- [WORK TO COMPLETE]: For this exercise, repeat exactly the lines below starting at the line holding "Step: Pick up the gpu" and ending at the line holding "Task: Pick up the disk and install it", both included, with no extra lines and no pictures.

- [RECORDS]:
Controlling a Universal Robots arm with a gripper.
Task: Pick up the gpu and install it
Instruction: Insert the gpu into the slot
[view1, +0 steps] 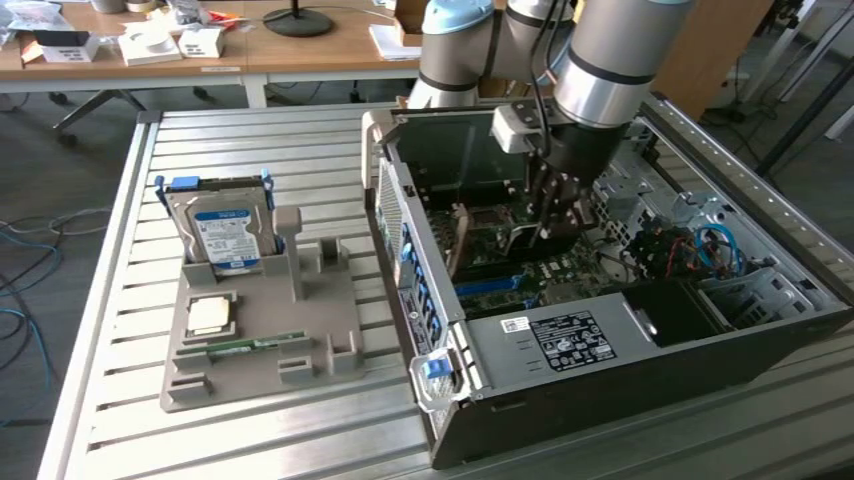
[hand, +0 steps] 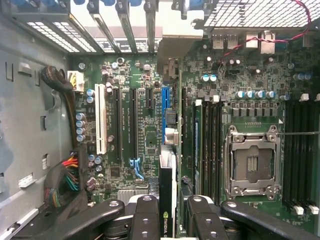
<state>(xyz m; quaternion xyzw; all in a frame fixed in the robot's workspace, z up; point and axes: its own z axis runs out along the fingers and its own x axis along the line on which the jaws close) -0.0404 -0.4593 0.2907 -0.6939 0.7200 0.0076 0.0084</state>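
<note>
**Item 1: gpu** (hand: 166, 197). A thin card, which I see edge-on in the wrist view with a green logo on its black face. It is inside the case (view1: 400, 250), above the motherboard (hand: 145, 150), and its long edge runs in line with the blue slot (hand: 166, 102). I cannot tell whether the edge touches the slot yet.

**Item 2: tool** (hand: 171, 222). Clenched on the gpu, with one finger on each flat face. In the exterior view it hangs at twelve o'clock from the labelled box (view1: 567, 340).

**Item 3: neighbours on the board.** A white slot (hand: 100, 125) and black slots lie on one side of the blue slot. The memory slots and the empty socket (hand: 251, 162) lie on the other side. A bundle of cables (hand: 62, 185) sits well apart from the card.

**Item 4: holder** (view1: 254, 375). In the exterior view it sits on the counter (view1: 107, 300) at nine o'clock from the case. The hard drive (view1: 224, 235) stands at its twelve o'clock end. The memory stick (view1: 247, 345) lies near its six o'clock end.

**Handling note (my judgement).** The step in hand is seating the card.
- Hold the card upright and parallel to the blue slot.
- Point the bracket end at the rear openings (hand: 125, 25).
- Come straight down with even pressure along the edge, with no twist or rocking.
- If the card binds, stop and re-square it instead of forcing it.
</note>
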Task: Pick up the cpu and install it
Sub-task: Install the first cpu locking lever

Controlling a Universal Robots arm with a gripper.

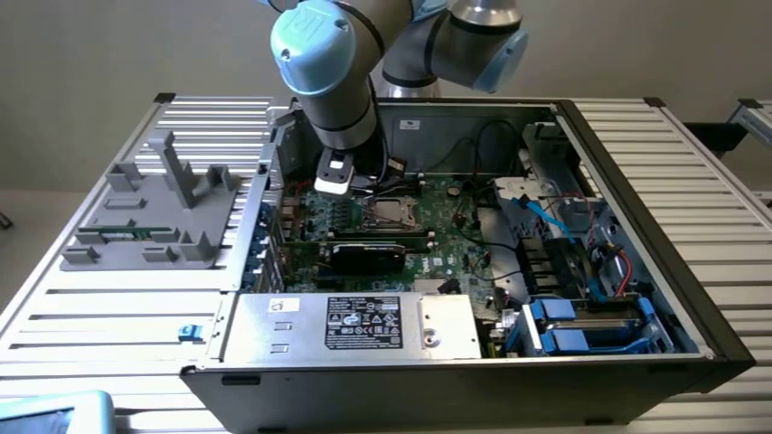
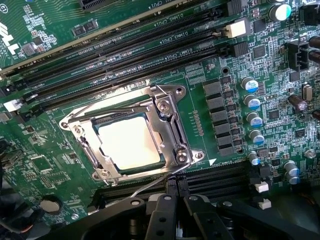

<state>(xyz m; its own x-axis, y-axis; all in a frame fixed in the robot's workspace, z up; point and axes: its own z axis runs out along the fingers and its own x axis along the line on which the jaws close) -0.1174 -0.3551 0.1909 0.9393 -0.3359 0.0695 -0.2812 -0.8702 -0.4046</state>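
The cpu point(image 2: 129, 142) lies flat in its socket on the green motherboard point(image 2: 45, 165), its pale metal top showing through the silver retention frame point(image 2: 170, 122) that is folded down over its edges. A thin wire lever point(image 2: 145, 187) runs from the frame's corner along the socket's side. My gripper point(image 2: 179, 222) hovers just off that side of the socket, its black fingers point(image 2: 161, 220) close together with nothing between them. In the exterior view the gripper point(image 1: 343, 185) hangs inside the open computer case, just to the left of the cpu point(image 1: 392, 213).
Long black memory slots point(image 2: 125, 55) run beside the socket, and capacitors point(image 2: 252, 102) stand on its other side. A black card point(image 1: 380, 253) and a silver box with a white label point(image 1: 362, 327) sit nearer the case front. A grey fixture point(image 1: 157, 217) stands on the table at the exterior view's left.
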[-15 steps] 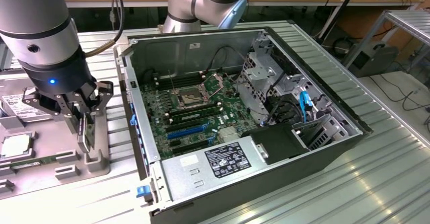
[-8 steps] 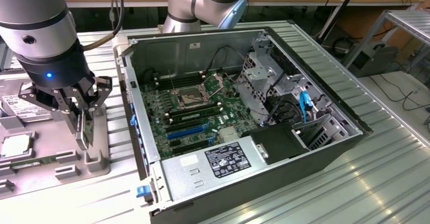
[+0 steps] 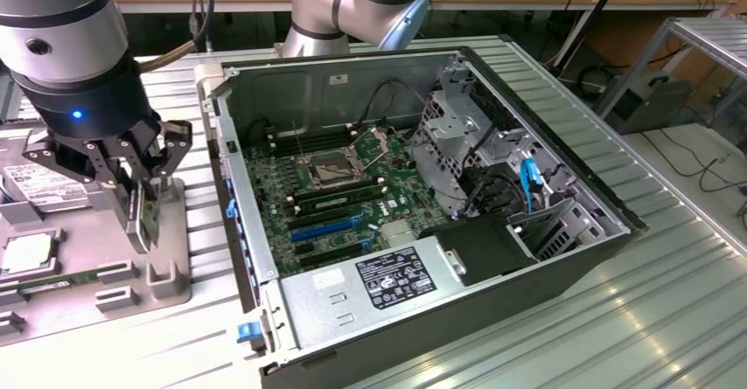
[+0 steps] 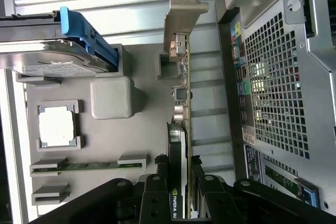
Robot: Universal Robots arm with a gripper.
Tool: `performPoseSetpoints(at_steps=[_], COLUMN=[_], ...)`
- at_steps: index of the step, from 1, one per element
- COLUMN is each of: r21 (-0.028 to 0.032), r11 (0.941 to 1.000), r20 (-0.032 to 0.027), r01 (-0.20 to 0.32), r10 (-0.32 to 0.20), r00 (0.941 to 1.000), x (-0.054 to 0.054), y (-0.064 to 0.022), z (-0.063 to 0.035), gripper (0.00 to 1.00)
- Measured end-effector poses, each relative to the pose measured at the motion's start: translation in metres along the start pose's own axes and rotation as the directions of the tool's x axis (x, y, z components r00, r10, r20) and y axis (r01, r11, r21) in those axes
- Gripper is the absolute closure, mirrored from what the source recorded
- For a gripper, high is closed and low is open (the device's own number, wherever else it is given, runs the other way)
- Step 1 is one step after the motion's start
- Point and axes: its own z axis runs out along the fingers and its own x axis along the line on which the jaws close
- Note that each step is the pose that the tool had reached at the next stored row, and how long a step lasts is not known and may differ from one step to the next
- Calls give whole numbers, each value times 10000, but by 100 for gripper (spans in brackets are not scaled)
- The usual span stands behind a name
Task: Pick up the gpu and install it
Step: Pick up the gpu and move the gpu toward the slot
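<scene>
Black gripper (image 4: pixel 178 162) apparently clamps the gpu (image 4: pixel 182 98), its bracket (image 4: pixel 185 9) plain in the wrist view.

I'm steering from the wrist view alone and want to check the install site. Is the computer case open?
Observer: Yes. The computer case lies on its side with the panel off, and the motherboard is exposed.
Operator: Any card already in the expansion slots?
Observer: None that I can see. The blue slots look bare.
Operator: Where is the gripper relative to the case?
Observer: The gripper is at the gpu, over the grey tray, outside the case on the exterior view's left.
</scene>
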Motion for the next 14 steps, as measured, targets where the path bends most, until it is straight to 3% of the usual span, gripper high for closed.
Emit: performPoseSetpoints(at_steps=[14], r21=[0], r11=[10000], r20=[0], r01=[0], r10=[0], r00=[10000], x=[-2], y=[16], z=[-238], gripper=[73])
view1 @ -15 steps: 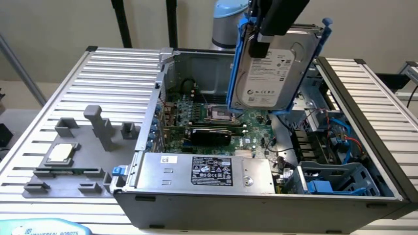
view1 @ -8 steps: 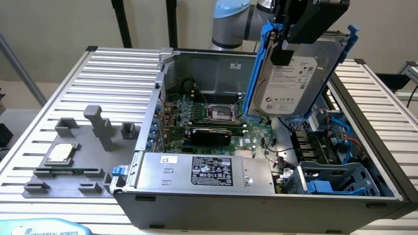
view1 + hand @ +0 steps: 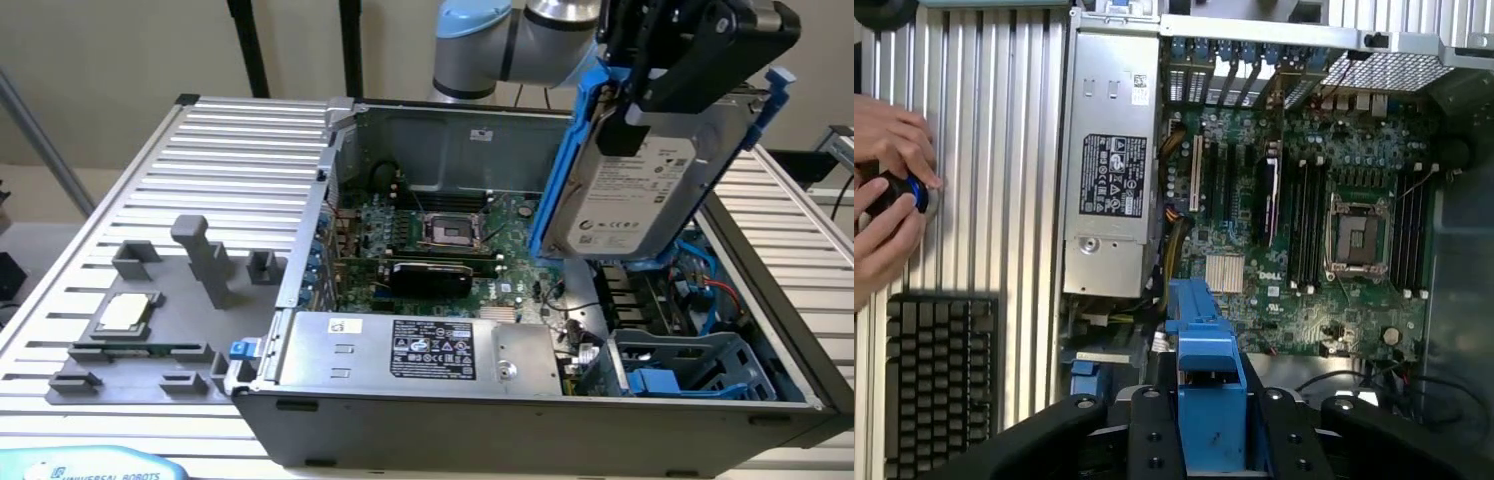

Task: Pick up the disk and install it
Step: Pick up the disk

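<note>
The disk (image 3: 627, 195), a silver-grey drive with a white label clipped in a bright blue frame, hangs tilted in the air over the right side of the open computer case (image 3: 334, 180). My gripper (image 3: 638, 118) is shut on its upper part, reaching down from the top of the exterior view. In the wrist view the disk's blue frame (image 3: 1204, 350) sticks out between my black fingers (image 3: 1144, 430), above the motherboard (image 3: 1304, 220).
A long silver box with a black label (image 3: 427, 350) lies along the case's front. A blue drive cage (image 3: 694, 365) sits at the front right. A grey fixture holds a square chip (image 3: 123, 315). A person's hands (image 3: 889, 190) and a keyboard (image 3: 939, 380) are beside the case.
</note>
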Controlling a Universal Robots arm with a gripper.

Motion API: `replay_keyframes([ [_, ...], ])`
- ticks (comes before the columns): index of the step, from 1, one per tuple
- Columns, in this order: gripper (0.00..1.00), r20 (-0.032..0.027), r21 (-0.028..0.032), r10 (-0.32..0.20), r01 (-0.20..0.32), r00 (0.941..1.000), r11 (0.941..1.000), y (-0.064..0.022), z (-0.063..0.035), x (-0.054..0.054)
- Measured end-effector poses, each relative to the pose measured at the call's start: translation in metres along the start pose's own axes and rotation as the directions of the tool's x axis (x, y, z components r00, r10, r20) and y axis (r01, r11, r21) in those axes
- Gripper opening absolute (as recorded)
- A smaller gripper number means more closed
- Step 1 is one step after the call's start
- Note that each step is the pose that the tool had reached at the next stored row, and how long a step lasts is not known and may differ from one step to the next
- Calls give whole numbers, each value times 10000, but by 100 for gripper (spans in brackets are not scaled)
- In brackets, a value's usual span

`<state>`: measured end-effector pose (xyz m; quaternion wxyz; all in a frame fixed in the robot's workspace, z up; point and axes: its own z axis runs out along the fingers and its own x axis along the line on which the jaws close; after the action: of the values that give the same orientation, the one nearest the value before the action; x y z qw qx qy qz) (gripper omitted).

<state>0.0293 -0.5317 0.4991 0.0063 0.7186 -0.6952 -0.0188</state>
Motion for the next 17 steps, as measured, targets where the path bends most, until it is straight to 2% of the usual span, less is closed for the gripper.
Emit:
replay_keyframes([
  [11, 33, 1, 0, 1, -1, 10000, 10000, -249, -13, 321],
  [17, 33, 23, 1, -1, 0, 10000, 10000, -421, 6, 439],
])
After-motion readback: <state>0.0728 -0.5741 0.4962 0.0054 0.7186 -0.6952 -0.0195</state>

- [WRITTEN SOLUTION]:
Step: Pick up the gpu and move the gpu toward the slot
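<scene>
Black gripper (image 4: pixel 178 162) apparently clamps the gpu (image 4: pixel 182 98), its bracket (image 4: pixel 185 9) plain in the wrist view.

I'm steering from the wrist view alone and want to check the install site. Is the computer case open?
Observer: Yes. The computer case lies on its side with the panel off, and the motherboard is exposed.
Operator: Any card already in the expansion slots?
Observer: None that I can see. The blue slots look bare.
Operator: Where is the gripper relative to the case?
Observer: The gripper is at the gpu, over the grey tray, outside the case on the exterior view's left.
</scene>
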Motion for the next 14 steps, as measured, targets where the path bends most, until it is straight to 3% of the usual span, gripper high for closed.
Emit: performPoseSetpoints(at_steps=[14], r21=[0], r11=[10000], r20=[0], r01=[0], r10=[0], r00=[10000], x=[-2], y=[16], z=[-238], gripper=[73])
view1 @ -15 steps: 
view1 @ -8 steps: 
view1 + hand @ +0 steps: 

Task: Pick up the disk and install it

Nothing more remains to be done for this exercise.